Por Conceição Lemes, no blog Viomundo:

Não é novidade. Somos um país extremamente injusto quanto ao sistema tributário.

Aqui, quem tem carro popular, paga anualmente IPVA – Imposto sobre Propriedade de Veículos Automotores. Já dono de avião particular, helicóptero ou lancha, não é taxado.

Assim como a nossa massa trabalhadora paga proporcionalmente mais impostos do que um milionário.

Porém, se aprovados, dois projetos da deputada federal Jandira Feghali (PCdoB-RJ) poderão inverter esse quadro.

Um deles, já tramitando na Câmara dos Deputados, cria a contribuição social sobre grandes fortunas.

O outro é uma Proposta de Emenda à Constituição (PEC), que determina que veículos aéreos e aquáticos também paguem IPVA. Ela já foi batizada de PEC do helicóptero.

“No Brasil, a tributação é regressiva”, afirma Jandira Feghali ao Viomundo. “Os nossos dois projetos - com escala progressiva - propõem o oposto do que temos hoje.”

Tributação regressiva significa retirar proporcionalmente, por meio de impostos diretos e indiretos, mais de quem tem menor poder de contribuição. Ou seja, paga mais quem ganha menos.

Tributação progressiva é quando o pagamento de tributos aumenta na mesma proporção em que crescem a renda e a riqueza. Ou seja, paga mais quem ganha mais.

“Alguns colegas vão dizer que estamos criando um novo imposto, não estamos”, já se antecipa Jandira. “Apenas estamos invertendo a lógica, gerando uma contribuição que não existe.
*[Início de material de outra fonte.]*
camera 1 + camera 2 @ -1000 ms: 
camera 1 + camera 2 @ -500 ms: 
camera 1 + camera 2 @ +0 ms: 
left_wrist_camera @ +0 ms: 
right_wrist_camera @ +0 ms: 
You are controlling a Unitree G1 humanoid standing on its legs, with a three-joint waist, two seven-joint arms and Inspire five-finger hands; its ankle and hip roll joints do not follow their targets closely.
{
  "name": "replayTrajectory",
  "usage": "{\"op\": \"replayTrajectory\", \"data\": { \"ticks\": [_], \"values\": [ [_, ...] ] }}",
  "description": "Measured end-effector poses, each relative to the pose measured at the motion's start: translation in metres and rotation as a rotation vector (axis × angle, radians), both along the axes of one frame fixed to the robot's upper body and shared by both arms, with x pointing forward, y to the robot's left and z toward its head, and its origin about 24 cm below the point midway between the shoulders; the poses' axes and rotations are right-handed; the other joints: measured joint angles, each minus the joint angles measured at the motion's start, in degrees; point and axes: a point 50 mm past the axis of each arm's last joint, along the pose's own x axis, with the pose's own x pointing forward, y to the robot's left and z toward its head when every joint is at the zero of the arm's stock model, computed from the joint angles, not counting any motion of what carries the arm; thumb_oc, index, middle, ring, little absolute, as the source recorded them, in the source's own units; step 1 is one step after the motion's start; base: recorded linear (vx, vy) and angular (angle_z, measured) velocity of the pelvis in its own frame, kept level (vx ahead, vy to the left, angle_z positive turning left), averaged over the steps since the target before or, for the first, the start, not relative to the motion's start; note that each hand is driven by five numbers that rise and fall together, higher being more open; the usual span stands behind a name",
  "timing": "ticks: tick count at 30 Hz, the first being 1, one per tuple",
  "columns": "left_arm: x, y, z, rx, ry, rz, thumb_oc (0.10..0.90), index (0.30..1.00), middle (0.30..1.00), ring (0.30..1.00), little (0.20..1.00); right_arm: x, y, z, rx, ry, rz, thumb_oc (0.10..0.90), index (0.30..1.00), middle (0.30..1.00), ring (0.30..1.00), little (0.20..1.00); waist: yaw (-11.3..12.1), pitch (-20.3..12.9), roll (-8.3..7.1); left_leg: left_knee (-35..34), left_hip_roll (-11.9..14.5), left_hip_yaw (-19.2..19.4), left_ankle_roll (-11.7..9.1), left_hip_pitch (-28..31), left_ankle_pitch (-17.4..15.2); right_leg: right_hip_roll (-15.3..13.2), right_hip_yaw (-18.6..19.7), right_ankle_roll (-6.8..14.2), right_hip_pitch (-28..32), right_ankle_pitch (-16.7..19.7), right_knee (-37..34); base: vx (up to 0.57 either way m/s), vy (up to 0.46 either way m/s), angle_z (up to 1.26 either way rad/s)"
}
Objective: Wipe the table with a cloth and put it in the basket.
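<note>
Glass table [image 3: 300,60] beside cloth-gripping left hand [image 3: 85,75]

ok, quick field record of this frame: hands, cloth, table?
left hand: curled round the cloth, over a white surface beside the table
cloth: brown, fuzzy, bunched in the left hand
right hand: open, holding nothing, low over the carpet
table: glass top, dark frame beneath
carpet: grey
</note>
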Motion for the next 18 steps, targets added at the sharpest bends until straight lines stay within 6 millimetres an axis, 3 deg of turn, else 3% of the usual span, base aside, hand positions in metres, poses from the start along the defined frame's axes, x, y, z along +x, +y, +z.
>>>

Os recursos obtidos com a contribuição sobre grandes fortunas serão destinados exclusivamente para a saúde. Nós esperamos arrecadar anualmente R$ 14 bilhões para o setor.”

A batalha não será fácil. Parte dos colegas têm interesses contrários aos dois projetos. Mas Jandira aposta no bom senso dos parlamentares e na mobilização da sociedade para aprová-los.

“Numa conjuntura em que principalmente o povão quer respostas concretas na sua vida, quero ver qual o deputado que vai ser contra tributar quem tem mais dinheiro”, desafia Jandira. “Afinal, ele vai ter de ir ao microfone e dizer que é contra tributar milionário.”

Segue a íntegra da nossa entrevista, começando pela PEC do helicóptero.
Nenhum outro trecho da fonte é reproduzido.